Task brief => Reproduce each line from the records that holds "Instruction".

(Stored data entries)
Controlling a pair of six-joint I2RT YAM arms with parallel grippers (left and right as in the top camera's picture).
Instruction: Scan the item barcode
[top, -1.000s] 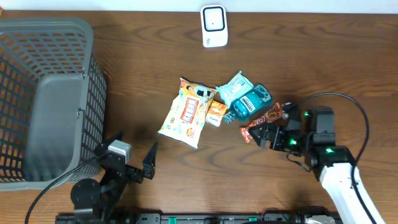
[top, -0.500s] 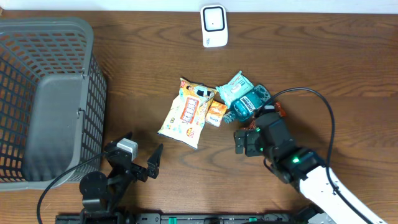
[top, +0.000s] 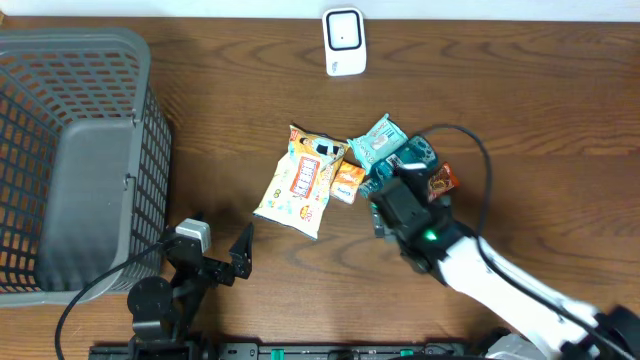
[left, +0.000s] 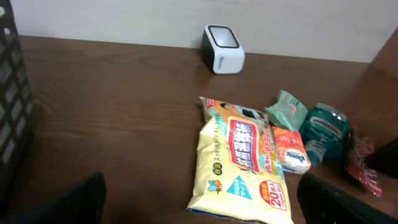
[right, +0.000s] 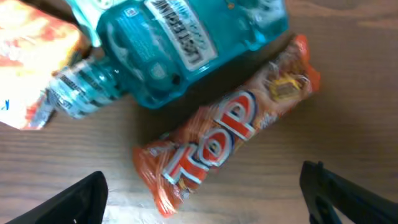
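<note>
While wide open, right claw (right: 206, 196) above candy bar (right: 224, 146) beside teal bottle (right: 180, 43).

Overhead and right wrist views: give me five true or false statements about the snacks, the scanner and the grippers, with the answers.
1. The candy bar lies on the table right beside the blue bottle. True.
2. The right gripper is shut on the candy bar. False: its jaws stand open above the bar, which lies on the table.
3. The scanner stands inside the basket. False: it stands on the table at the far edge, and the basket is off to the left.
4. The yellow pack lies flat on the table. True.
5. The left gripper is open and holds nothing. True.
</note>
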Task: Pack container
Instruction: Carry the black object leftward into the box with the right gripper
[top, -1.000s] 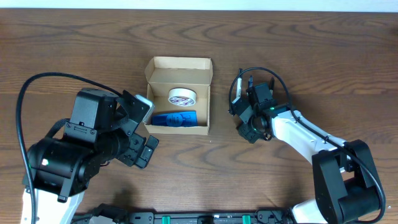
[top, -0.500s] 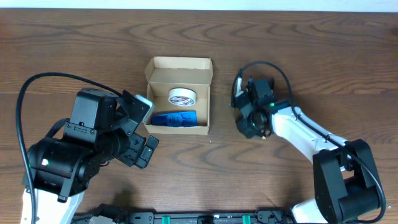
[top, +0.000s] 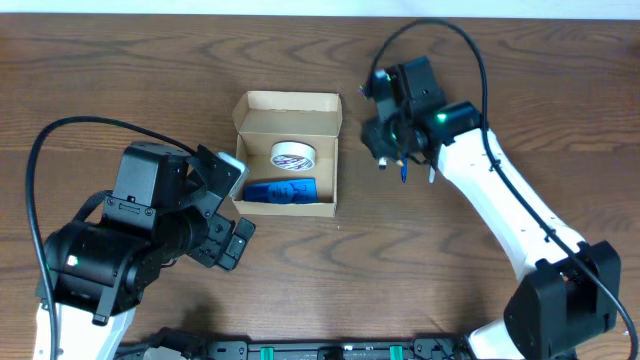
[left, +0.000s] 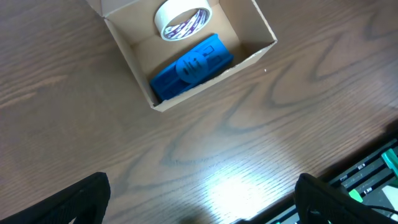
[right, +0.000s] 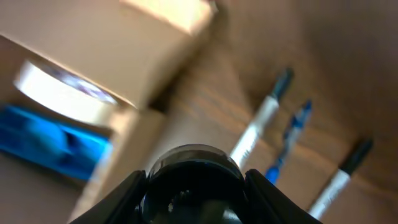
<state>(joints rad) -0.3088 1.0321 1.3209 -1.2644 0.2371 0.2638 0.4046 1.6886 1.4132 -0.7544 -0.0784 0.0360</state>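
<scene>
Overhead view: we are looking at a small tan-brown cardboard box (top: 288, 105) with its lid flap open, sitting left of centre on the dark wooden table (top: 500, 60). Inside, a white roll of tape (top: 293, 155) is lying toward 12 o'clock and a flat blue plastic block (top: 280, 190) toward 6 o'clock. The right gripper (top: 388, 140) is hovering at the box's 3 o'clock, above loose pens (top: 404, 172). The left gripper (top: 236, 208) is waiting at 7 o'clock.

Left wrist view: its jaws are standing spread wide and empty, with the box at 12 o'clock.

Right wrist view: the jaws are pinching a glossy black round-topped object (right: 189, 180). The box is showing at 10 o'clock and three pens at 2 o'clock. We judge that the load should clear the box wall, centre over bare cardboard, then go low before release.
</scene>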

Result =>
Instruction: Scan the item barcode
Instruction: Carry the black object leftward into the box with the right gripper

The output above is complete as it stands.